雨に溶ける

 十月も半ばを過ぎたと言うのに、絡みつくような生温い湿気が首筋や背中にはりついて心地が悪い。埃や散乱するゴミの臭い、体臭なんてものが混ざりあい、得も言われぬ不愉快さが息子の部屋には漂っていて、ワタシは耐えられなくなって部屋の窓を開けた。


 外は雨が降っている。雨粒は風に舞い、上から下へだけではなく、まるで自由に飛び回っている。窓を開けるやいなや、すぐに顔や手がジットリと濡れた。


 ワタシはおもむろに汚れた両手を前に突き出し、飛び回る雨に触れた。ジワリジワリと手に付いた汚れが雨に溶け、色の付いた雫が落ちた。

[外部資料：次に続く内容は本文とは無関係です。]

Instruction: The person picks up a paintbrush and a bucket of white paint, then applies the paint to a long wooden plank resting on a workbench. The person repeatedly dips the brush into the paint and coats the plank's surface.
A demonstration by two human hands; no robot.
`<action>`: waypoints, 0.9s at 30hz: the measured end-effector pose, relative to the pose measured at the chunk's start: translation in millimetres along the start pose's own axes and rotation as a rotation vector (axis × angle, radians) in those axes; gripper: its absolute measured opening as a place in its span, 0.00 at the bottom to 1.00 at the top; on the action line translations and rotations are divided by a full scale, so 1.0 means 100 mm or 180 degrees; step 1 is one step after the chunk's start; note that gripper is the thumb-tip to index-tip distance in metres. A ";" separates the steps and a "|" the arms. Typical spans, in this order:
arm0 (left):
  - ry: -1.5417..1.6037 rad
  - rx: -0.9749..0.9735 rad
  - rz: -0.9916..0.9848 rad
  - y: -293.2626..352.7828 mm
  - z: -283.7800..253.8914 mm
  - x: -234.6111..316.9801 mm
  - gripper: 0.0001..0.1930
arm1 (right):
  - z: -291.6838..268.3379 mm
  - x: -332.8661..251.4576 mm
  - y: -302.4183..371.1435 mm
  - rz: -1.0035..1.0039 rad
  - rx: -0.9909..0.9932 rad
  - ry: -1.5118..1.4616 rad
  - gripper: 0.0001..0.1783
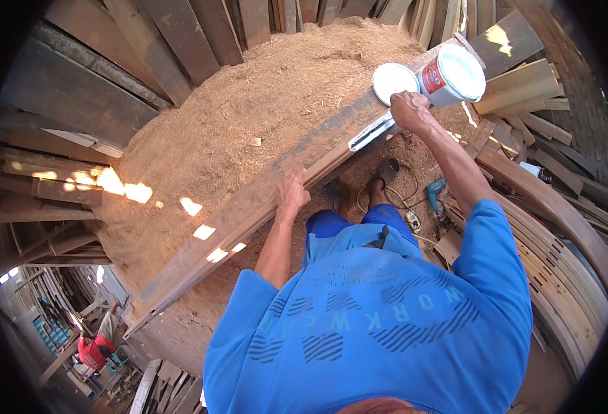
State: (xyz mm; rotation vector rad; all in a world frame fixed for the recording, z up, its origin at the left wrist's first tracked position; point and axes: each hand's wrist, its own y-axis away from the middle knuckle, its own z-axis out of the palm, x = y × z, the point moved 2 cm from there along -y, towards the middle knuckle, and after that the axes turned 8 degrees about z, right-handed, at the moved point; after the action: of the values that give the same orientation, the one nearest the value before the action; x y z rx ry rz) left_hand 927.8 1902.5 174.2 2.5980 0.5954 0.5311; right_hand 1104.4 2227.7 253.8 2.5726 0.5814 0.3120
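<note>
A long brown wooden piece (331,159) with a grooved edge lies along the bench (242,190). My left hand (291,195) grips it near its middle, with the fingers bent over the wood. White paste (371,132) coats its far right part, around a dark slot. My right hand (410,110) is closed just beyond the paste; what its fingers hold, if anything, is hidden. Right by it are a round white lid (393,81) and a white tub (456,74) with a red label, its top open and white inside.
Sawdust (228,117) is heaped behind the bench, with boards (97,62) leaning around it. A teal power drill (436,193) and a cable lie on the floor near my feet. Stacked timber (559,255) fills the right side. Another person in red (95,350) is at the far left.
</note>
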 end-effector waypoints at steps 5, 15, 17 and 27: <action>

 そうしているとまるでワタシの手も雨に溶けてしまうかのような気がする。手だけじゃなく顔や首から垂れる雨粒も、もしやワタシの肌を溶かし、色をつけながら垂れているのではないか。そんな気がしてくる。


 このまま溶けて無くなってしまえば憂鬱な未来を気にしなくても良くなるのに。

 背後の惨状を思い、それをきにしないように、心を紛らわすように、ワタシは雨と戯れ続けた。


 いつまでそうしていただろうか。

 びしょ濡れになってすっかり体が冷えてしまった頃になって、遠くからサイレンの音が近づいてきた。

 よく見ると向かいにある住宅の窓からチラリチラリと住民がこちらを覗いていて、どうやらワタシの様子を見て通報したらしい事にその時気付いた。


 わざわざ通報してくれなくても逃げも隠れもせず自分から知らせたのに。とにかくワタシは濡れたままというのもなんだか悪い気がして、着替える事にした。


 サイレンはもうすぐそこまで近づいている。